What you need to do – When you reach the line in the listing below that contains "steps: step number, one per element", begin returning lines exactly as written, and stop after the line that contains "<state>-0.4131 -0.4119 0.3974". Return no other lines.
___ Information shown
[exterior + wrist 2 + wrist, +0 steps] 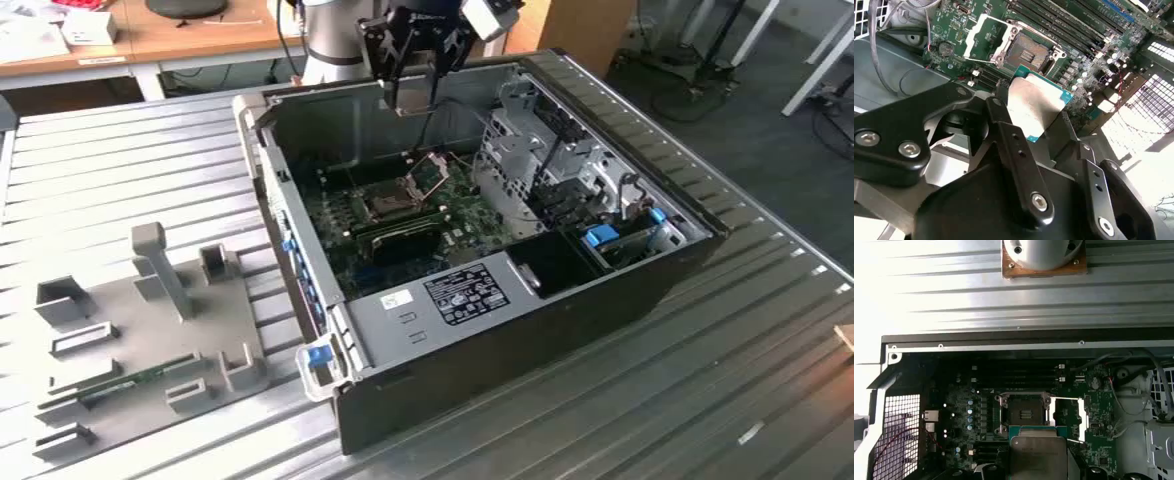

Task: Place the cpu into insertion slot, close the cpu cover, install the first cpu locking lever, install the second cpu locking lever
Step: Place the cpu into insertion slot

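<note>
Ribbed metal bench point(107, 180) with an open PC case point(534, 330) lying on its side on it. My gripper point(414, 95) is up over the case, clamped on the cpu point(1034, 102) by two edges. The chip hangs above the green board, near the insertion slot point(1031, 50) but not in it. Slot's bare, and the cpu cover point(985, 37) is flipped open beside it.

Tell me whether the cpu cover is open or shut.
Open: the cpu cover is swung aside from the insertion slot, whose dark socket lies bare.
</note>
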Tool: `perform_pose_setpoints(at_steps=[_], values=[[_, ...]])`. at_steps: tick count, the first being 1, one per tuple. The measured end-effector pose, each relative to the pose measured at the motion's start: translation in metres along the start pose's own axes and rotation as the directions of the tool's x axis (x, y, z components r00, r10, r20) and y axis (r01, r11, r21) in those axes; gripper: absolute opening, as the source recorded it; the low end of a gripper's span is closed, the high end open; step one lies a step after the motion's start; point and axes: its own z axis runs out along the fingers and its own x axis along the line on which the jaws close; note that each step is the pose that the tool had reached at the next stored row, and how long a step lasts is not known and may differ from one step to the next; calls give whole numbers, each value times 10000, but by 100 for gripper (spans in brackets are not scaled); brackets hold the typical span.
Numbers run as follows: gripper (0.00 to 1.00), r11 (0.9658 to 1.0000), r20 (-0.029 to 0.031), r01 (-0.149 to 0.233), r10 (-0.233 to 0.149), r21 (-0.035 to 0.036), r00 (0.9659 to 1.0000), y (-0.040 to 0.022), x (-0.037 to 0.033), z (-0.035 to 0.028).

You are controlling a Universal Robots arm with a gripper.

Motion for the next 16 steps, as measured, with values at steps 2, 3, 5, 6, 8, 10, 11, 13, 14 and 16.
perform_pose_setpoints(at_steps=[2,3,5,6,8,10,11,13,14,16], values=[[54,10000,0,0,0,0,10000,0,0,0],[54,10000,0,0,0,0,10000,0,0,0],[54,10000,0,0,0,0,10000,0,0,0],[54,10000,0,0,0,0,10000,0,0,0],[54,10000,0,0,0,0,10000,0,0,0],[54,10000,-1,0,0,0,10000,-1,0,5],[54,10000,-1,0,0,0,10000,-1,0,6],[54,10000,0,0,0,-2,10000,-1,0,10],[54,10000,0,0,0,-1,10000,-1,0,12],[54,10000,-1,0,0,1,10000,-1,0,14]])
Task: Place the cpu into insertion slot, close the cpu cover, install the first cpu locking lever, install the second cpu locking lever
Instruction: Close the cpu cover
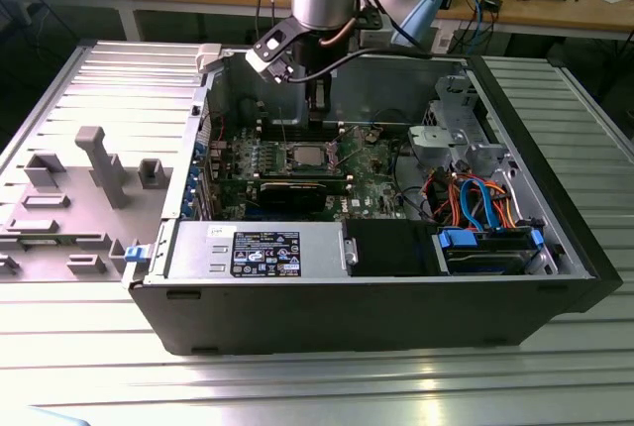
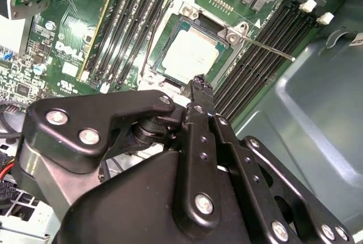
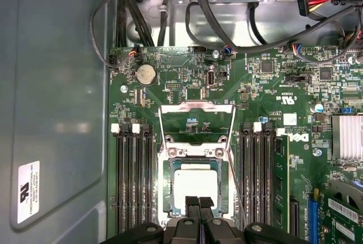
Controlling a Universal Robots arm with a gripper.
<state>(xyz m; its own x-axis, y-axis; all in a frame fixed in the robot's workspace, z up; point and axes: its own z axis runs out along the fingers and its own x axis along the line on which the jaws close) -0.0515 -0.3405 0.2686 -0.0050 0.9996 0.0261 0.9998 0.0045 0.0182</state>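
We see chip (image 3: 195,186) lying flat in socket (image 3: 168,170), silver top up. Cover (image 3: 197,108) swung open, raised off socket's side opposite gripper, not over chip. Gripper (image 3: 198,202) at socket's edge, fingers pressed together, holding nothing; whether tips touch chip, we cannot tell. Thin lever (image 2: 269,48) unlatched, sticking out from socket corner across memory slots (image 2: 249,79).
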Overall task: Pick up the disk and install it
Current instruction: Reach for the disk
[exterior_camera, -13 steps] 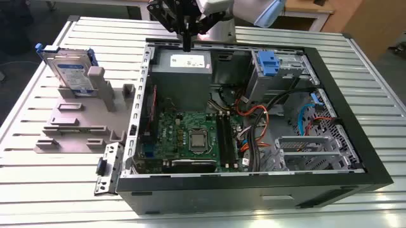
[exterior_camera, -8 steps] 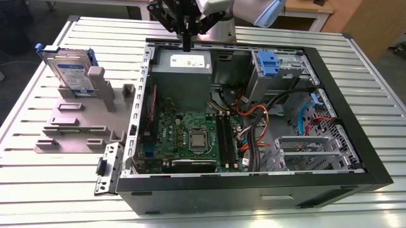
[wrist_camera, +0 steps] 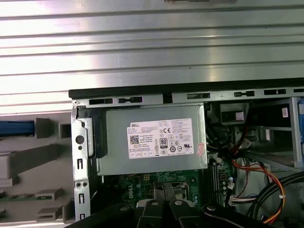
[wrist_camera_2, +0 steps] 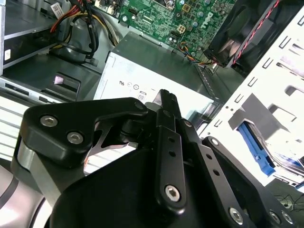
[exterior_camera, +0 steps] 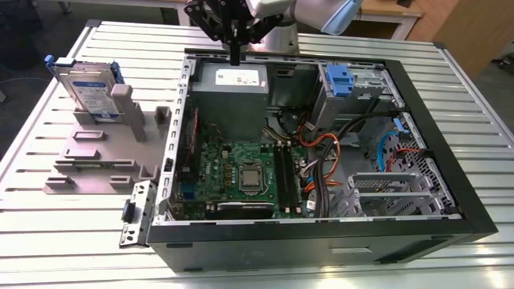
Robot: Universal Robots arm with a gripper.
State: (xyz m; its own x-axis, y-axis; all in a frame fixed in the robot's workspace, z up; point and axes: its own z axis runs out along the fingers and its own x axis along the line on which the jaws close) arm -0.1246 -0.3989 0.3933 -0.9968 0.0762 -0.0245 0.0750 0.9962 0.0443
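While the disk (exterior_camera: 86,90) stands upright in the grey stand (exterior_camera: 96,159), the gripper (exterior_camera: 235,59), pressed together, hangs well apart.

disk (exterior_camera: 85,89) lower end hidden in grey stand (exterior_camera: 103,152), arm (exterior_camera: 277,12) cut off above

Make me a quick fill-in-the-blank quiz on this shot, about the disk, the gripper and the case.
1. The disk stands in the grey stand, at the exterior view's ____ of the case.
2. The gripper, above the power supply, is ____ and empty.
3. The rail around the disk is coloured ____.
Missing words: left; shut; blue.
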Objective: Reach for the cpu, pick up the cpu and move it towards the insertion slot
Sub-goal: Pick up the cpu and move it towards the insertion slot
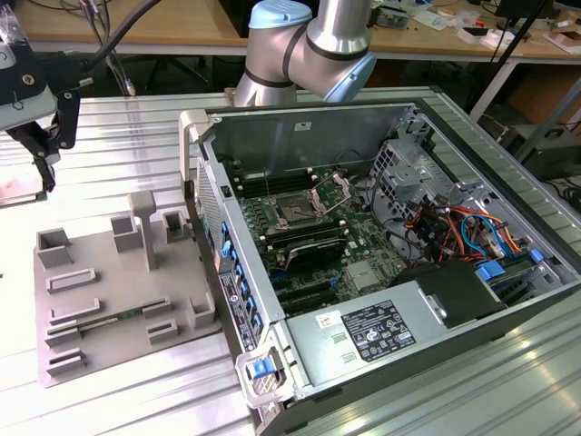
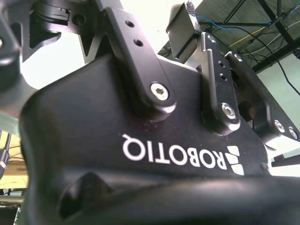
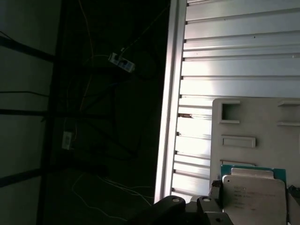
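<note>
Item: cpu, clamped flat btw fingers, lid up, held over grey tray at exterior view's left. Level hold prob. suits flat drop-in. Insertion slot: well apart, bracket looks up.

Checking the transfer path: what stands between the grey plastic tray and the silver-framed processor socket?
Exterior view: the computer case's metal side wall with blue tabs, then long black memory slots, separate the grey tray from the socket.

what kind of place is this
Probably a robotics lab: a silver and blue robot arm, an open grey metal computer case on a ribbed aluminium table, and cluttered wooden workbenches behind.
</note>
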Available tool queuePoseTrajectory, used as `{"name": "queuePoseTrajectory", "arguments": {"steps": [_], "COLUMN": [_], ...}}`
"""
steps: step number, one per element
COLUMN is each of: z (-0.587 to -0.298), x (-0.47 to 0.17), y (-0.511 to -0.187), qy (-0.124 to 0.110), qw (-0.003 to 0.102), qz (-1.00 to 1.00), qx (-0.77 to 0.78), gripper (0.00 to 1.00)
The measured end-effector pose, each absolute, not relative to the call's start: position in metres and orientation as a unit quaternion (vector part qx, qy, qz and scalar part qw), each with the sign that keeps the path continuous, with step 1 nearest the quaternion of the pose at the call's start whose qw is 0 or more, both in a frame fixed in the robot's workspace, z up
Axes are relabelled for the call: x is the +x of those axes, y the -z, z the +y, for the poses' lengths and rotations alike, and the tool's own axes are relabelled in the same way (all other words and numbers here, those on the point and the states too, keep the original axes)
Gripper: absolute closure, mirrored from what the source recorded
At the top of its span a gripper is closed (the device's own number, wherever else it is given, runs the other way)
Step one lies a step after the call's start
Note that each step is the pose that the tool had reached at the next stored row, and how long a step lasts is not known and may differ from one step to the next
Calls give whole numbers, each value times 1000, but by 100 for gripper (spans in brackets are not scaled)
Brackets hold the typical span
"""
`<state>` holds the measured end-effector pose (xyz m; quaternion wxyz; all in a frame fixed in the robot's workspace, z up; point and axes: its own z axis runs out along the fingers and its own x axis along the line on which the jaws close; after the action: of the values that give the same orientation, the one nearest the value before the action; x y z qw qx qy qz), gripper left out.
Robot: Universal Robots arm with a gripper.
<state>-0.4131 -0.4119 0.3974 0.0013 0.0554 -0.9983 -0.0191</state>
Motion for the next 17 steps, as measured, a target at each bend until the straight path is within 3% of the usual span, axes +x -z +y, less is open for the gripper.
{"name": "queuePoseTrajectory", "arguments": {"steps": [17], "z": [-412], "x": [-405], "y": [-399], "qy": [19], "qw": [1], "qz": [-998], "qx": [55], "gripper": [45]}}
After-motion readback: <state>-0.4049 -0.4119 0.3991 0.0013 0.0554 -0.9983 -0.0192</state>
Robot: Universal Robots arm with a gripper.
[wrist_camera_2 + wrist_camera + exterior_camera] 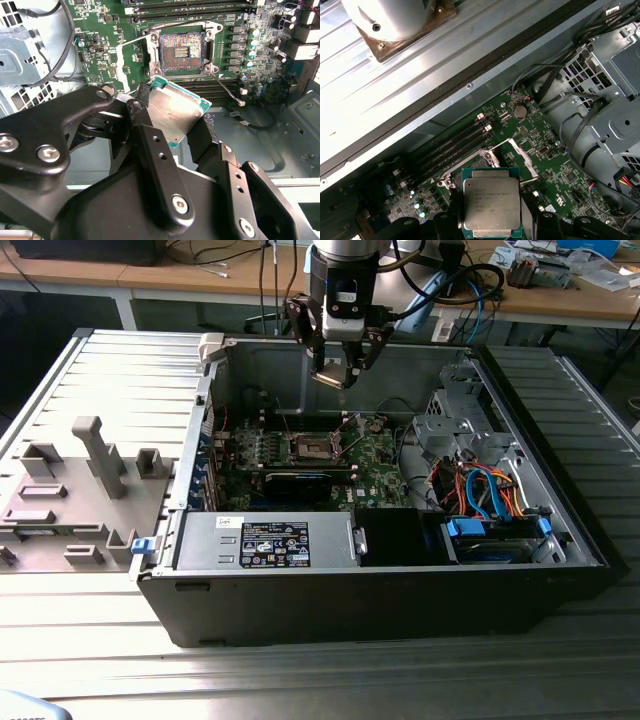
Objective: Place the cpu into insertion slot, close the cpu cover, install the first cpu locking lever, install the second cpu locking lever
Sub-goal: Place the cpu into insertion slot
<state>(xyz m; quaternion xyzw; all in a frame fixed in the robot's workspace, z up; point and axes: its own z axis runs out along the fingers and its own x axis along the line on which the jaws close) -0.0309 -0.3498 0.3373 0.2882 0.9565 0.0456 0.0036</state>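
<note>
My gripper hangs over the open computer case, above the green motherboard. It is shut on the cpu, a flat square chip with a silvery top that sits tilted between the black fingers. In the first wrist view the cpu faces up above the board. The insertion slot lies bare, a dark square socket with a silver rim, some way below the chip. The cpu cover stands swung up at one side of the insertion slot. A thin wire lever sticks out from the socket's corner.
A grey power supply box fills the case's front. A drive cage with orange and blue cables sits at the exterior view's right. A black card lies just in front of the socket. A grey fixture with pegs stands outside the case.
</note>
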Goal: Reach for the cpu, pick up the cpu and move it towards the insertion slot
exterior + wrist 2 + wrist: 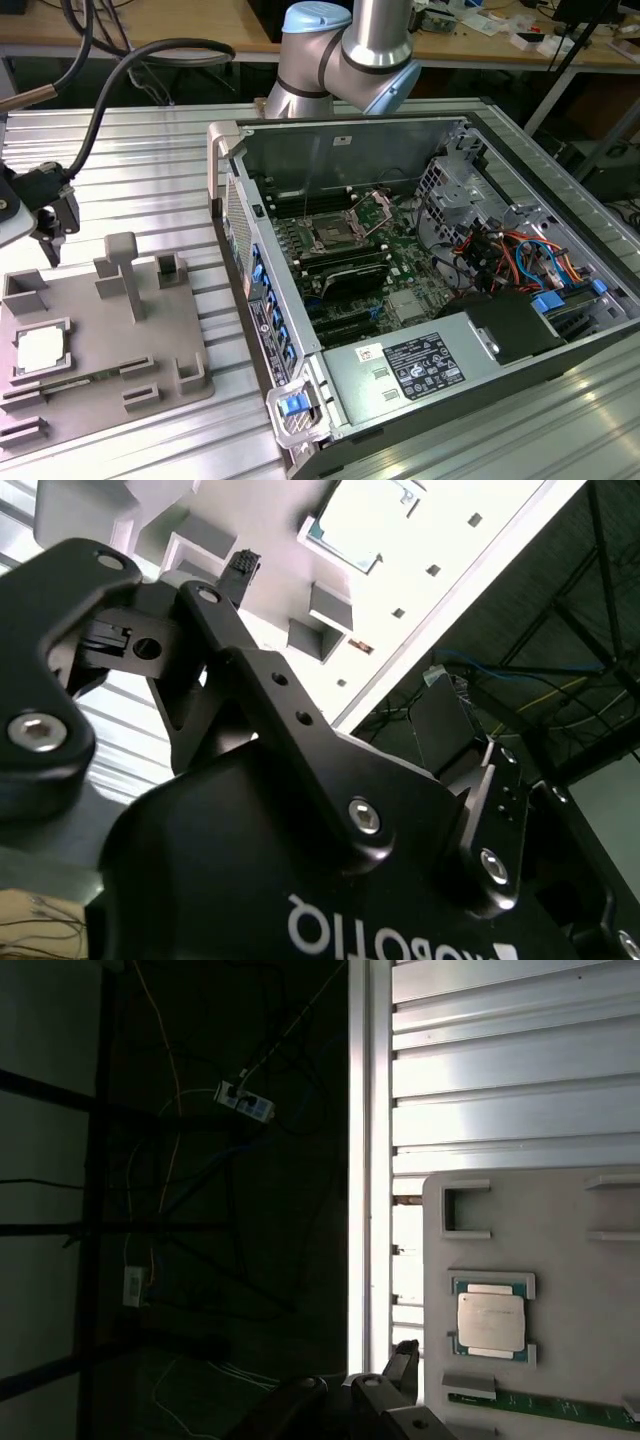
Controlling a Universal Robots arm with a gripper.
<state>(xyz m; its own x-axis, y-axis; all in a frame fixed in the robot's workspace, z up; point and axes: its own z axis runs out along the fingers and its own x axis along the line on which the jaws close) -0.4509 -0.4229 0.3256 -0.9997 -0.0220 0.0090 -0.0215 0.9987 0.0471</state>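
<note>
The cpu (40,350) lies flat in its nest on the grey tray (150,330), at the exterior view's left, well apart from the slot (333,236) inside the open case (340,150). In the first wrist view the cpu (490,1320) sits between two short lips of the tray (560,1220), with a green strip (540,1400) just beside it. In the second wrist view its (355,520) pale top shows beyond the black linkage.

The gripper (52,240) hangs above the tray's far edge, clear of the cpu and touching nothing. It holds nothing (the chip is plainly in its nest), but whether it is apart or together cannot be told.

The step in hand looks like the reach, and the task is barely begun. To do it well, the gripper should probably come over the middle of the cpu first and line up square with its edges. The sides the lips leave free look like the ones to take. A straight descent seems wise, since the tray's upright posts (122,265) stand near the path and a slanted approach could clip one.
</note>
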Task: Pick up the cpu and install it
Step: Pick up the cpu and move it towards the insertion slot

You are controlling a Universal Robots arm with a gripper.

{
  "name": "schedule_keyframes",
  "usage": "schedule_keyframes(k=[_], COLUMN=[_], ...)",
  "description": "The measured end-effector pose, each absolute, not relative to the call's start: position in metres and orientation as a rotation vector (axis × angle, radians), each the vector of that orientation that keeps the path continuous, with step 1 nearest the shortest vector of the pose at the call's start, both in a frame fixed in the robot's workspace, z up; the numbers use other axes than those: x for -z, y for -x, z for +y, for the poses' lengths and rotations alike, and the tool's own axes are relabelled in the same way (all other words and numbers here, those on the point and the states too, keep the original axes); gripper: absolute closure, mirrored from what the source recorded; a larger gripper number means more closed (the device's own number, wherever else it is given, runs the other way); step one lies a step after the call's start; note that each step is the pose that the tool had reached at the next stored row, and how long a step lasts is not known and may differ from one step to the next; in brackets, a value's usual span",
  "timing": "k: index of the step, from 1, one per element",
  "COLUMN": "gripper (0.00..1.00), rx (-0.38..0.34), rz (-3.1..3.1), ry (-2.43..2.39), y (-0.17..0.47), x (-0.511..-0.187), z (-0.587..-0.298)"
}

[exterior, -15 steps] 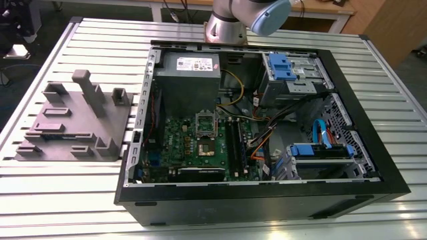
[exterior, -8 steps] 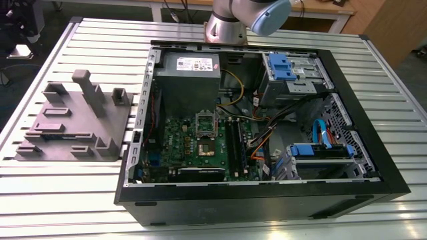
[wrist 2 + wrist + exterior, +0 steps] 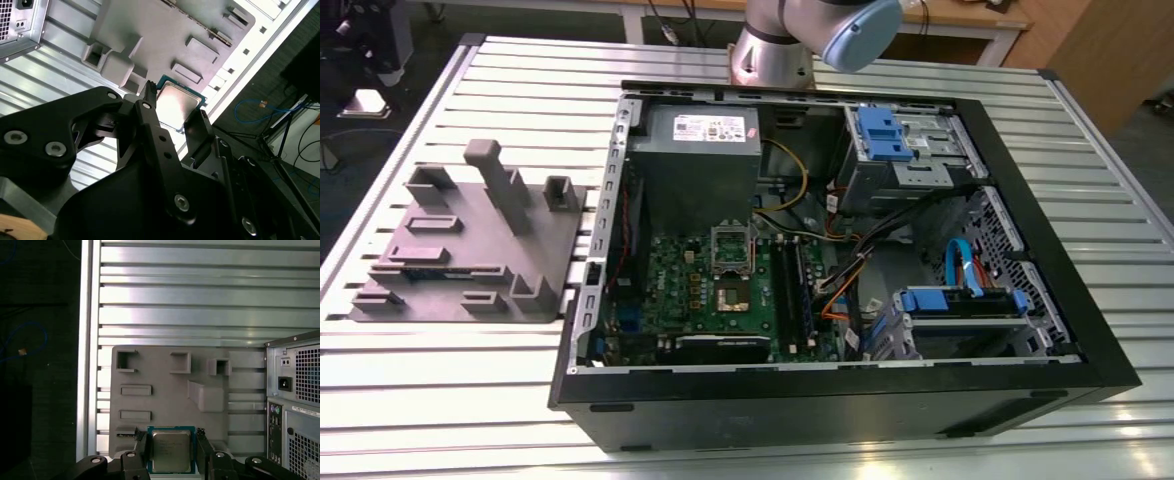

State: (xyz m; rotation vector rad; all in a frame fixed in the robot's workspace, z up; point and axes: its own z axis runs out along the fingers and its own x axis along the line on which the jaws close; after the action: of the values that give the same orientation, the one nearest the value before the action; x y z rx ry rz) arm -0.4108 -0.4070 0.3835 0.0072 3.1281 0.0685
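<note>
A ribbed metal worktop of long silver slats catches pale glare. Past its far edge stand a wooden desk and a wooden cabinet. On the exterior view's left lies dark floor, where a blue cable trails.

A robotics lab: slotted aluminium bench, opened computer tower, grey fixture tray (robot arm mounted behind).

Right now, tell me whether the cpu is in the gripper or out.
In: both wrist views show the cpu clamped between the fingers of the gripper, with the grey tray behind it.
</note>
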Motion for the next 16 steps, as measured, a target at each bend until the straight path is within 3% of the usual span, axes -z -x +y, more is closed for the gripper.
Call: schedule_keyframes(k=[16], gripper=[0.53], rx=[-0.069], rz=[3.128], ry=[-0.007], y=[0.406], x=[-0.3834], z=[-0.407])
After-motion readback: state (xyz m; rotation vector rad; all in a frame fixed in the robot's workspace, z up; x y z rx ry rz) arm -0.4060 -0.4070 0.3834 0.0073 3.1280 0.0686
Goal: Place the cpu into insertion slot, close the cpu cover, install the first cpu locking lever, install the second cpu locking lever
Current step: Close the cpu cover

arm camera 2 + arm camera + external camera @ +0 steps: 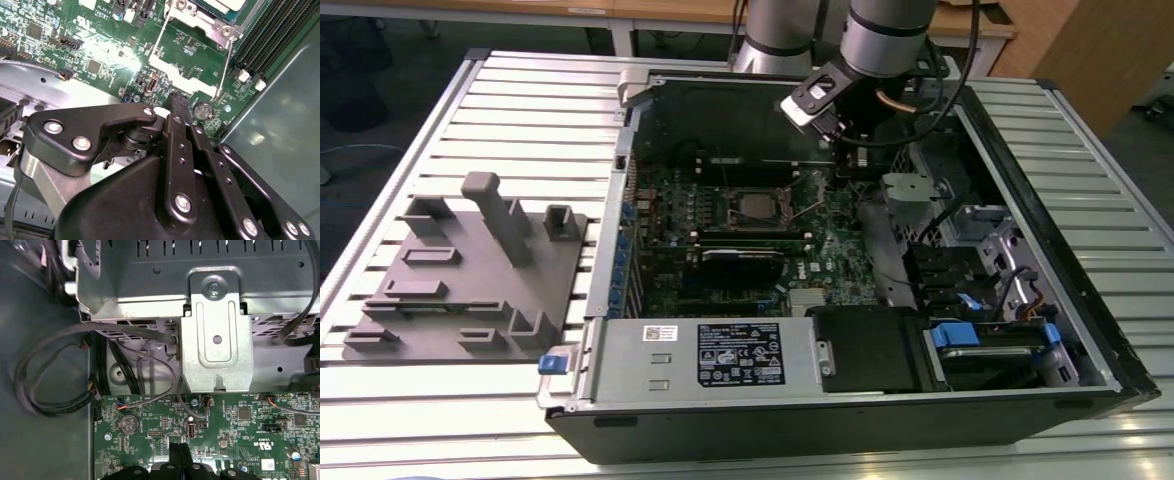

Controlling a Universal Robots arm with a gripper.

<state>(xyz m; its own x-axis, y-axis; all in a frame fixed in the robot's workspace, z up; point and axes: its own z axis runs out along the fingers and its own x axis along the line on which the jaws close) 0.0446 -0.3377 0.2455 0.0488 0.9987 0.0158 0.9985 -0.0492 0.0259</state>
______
Expected answer –
steps: step number, one per element
COLUMN is each of: z (-0.587 to -0.298), x (-0.47 to 0.17), y (-0.511 to -0.187), qy (-0.124 to 0.110), qw (-0.003 to 0.102), qz (-1.00 to 1.00), qx (-0.77 to 0.78), gripper (0.00 to 1.00)
The measured end-effector pose, each absolute, not relative to the call's start: position in metres and orientation as a unit quaternion (vector part qx, qy, qz and scalar part qw), each with the sign that keeps the path continuous, with step 1 nearest the quaternion of the pose at the call's start whose qw is 0 or more, both in a frame fixed in the robot's workspace, z up
Axes are relabelled for the call: x is the +x of those axes, y the -z, z the +y, for the poses' lengths and rotations alike, and the tool's own axes are relabelled in the same way (all other words and numbers here, those on the point and the states too, keep the original axes)
Gripper: absolute closure, mirrored from what the source recorded
At the top of its span a gripper is closed (the device's own number, wherever else it is given, runs the other way)
Step one lies a step after the call's start
Note that each step is the pose that the tool had reached at the next stored row, and how long a step lasts is not known and may differ from one step to the next
Calls give whole numbers, each value times 1000, but by 100 for gripper (spans in brackets are not scaled)
Brackets hold the typical span
"""
`<state>` holds the measured end-effector pose (xyz m; quaternion wxyz; all in a frame fixed in the robot's workspace, z up; point and axes: its own z axis runs out along the fingers and its own x axis along the line on which the jaws close; after the action: of the values that give the same orientation, the one nearest the value before the action; x y z qw qx qy qz), gripper left out.
Robot: Universal Robots arm with a gripper.
<state>-0.4131 -0.4119 0.3974 0.0013 0.0554 -0.9983 -0.0191</state>

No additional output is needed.